▸ **What you have to do**
A letter-for-letter copy of the listing is required, with no pictures in it.

▸ **Data for analysis**
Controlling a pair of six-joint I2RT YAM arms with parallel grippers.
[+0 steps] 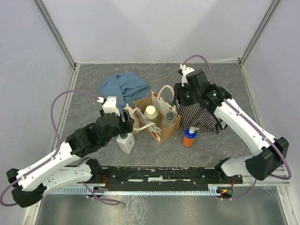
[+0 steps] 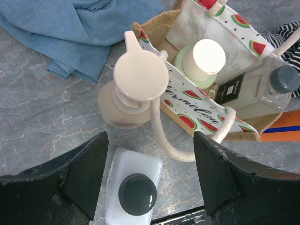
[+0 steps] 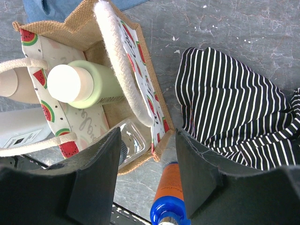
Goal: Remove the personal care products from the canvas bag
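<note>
The small tan canvas bag (image 1: 157, 131) with a watermelon-print lining stood upright and open at the middle of the grey marbled table (image 1: 225, 84), its cream rope handles (image 3: 123, 70) drooping over the rim. Two products were inside it. One was a pale green bottle with a cream cap (image 2: 206, 56). Beside it was a clear squarish bottle with a grey cap and a black label (image 2: 262, 93).

Three more stood outside on the table. A beige pump bottle with a cream cap (image 2: 140, 79) stood against the bag's left wall. A white squarish bottle with a dark grey cap (image 2: 136, 197) stood just nearer than that. A blue-and-orange bottle (image 1: 189, 137) stood by the bag's right corner, near the black-and-white striped cloth (image 3: 234, 108). A crumpled blue cloth (image 1: 124, 86) lay behind the bag.

The left gripper (image 2: 149, 157) was spread wide above the white squarish bottle, with a gap on each side, and it gripped nothing. The right gripper (image 3: 149, 138) was also parted and empty, over the bag's right corner.
</note>
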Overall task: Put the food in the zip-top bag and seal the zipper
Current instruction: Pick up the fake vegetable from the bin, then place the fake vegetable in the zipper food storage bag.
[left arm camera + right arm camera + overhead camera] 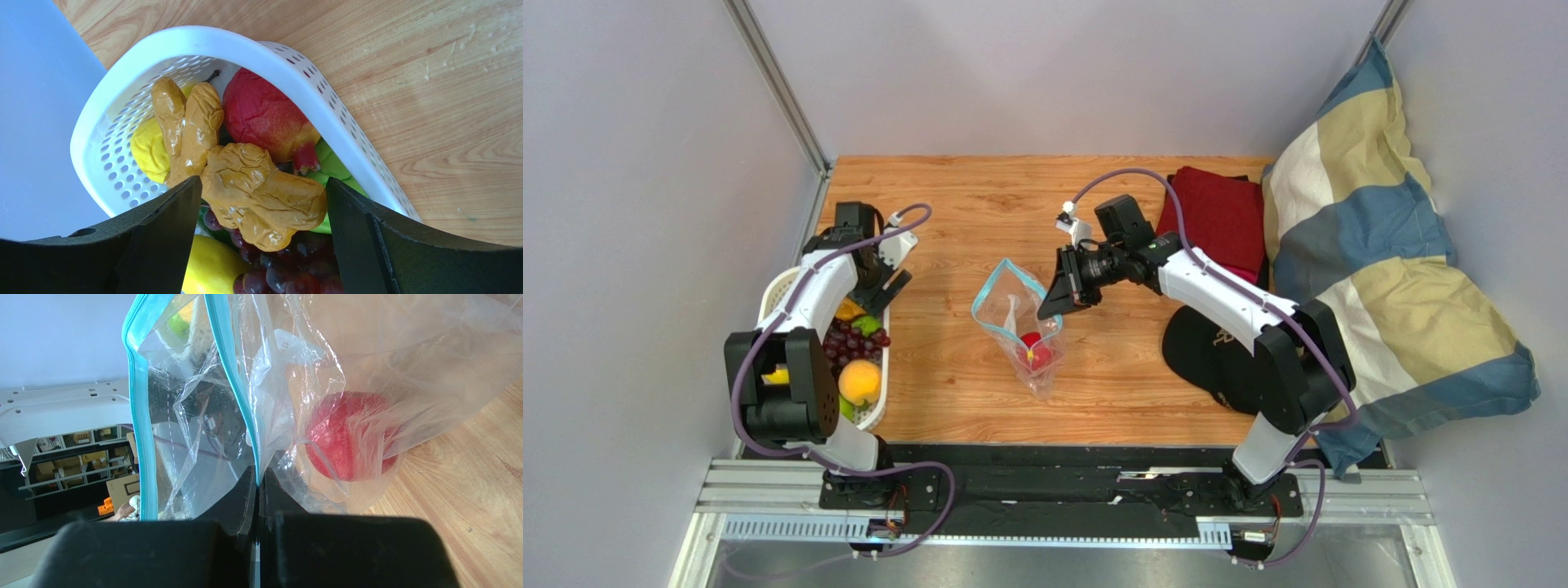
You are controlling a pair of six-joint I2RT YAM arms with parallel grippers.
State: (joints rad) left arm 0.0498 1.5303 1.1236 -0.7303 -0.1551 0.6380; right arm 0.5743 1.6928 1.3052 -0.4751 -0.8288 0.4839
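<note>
The clear zip-top bag [1024, 321] stands mid-table with its mouth held open and a red apple [1036, 354] inside. My right gripper [1059, 298] is shut on the light blue zipper strip [228, 373] at the bag's mouth; the apple [350, 441] shows through the plastic. My left gripper [886, 289] is open over the white basket [778, 294], its jaws on either side of the orange lumpy cluster [245, 184]. Under and around it lie dark purple grapes [288, 269], a red fruit [264, 116], yellow pieces [150, 150] and a green one [334, 168].
An orange peach [859, 381] and more fruit sit in the basket's near end. A black cap [1205, 349] lies right of the bag, a dark red cloth [1219, 214] behind it, and a striped pillow [1382, 257] at the far right.
</note>
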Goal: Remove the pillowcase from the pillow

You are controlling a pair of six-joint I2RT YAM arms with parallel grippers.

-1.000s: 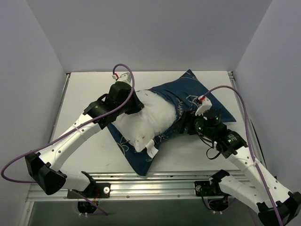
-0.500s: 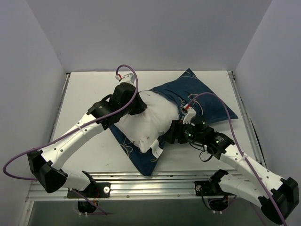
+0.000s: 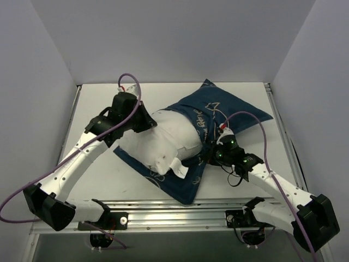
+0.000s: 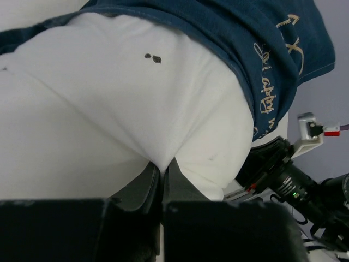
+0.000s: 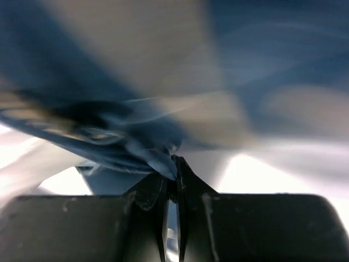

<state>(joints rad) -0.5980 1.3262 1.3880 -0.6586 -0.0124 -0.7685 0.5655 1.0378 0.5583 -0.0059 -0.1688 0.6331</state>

▸ **Answer box**
Controlling a pair of six-joint I2RT YAM arms with parallel grippers.
[+0 steps] 
[+0 steps] 
[+0 steps] 
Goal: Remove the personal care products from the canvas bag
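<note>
The small tan canvas bag (image 1: 157, 131) with a watermelon-print lining stood upright and open at the middle of the grey marbled table (image 1: 225, 84), its cream rope handles (image 3: 123, 70) drooping over the rim. Two products were inside it. One was a pale green bottle with a cream cap (image 2: 206, 56). Beside it was a clear squarish bottle with a grey cap and a black label (image 2: 262, 93).

Three more stood outside on the table. A beige pump bottle with a cream cap (image 2: 140, 79) stood against the bag's left wall. A white squarish bottle with a dark grey cap (image 2: 136, 197) stood just nearer than that. A blue-and-orange bottle (image 1: 189, 137) stood by the bag's right corner, near the black-and-white striped cloth (image 3: 234, 108). A crumpled blue cloth (image 1: 124, 86) lay behind the bag.

The left gripper (image 2: 149, 157) was spread wide above the white squarish bottle, with a gap on each side, and it gripped nothing. The right gripper (image 3: 149, 138) was also parted and empty, over the bag's right corner.
</note>
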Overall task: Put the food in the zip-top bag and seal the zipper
Current instruction: Pick up the fake vegetable from the bin, then place the fake vegetable in the zipper food storage bag.
[left arm camera + right arm camera + overhead camera] 
You are controlling a pair of six-joint I2RT YAM arms with parallel grippers.
State: (joints rad) left arm 0.0498 1.5303 1.1236 -0.7303 -0.1551 0.6380; right arm 0.5743 1.6928 1.3052 -0.4751 -0.8288 0.4839
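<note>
The clear zip-top bag [1024, 321] stands mid-table with its mouth held open and a red apple [1036, 354] inside. My right gripper [1059, 298] is shut on the light blue zipper strip [228, 373] at the bag's mouth; the apple [350, 441] shows through the plastic. My left gripper [886, 289] is open over the white basket [778, 294], its jaws on either side of the orange lumpy cluster [245, 184]. Under and around it lie dark purple grapes [288, 269], a red fruit [264, 116], yellow pieces [150, 150] and a green one [334, 168].
An orange peach [859, 381] and more fruit sit in the basket's near end. A black cap [1205, 349] lies right of the bag, a dark red cloth [1219, 214] behind it, and a striped pillow [1382, 257] at the far right.
</note>
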Goal: Remove the pillowcase from the pillow

You are controlling a pair of six-joint I2RT YAM arms with parallel grippers.

-1.000s: 
-0.500s: 
+0.000s: 
+0.000s: 
+0.000s: 

<state>(joints rad) -0.5980 1.3262 1.3880 -0.6586 -0.0124 -0.7685 0.5655 1.0378 0.5583 -0.0059 -0.1688 0.6331</state>

The exercise concludes with this answer.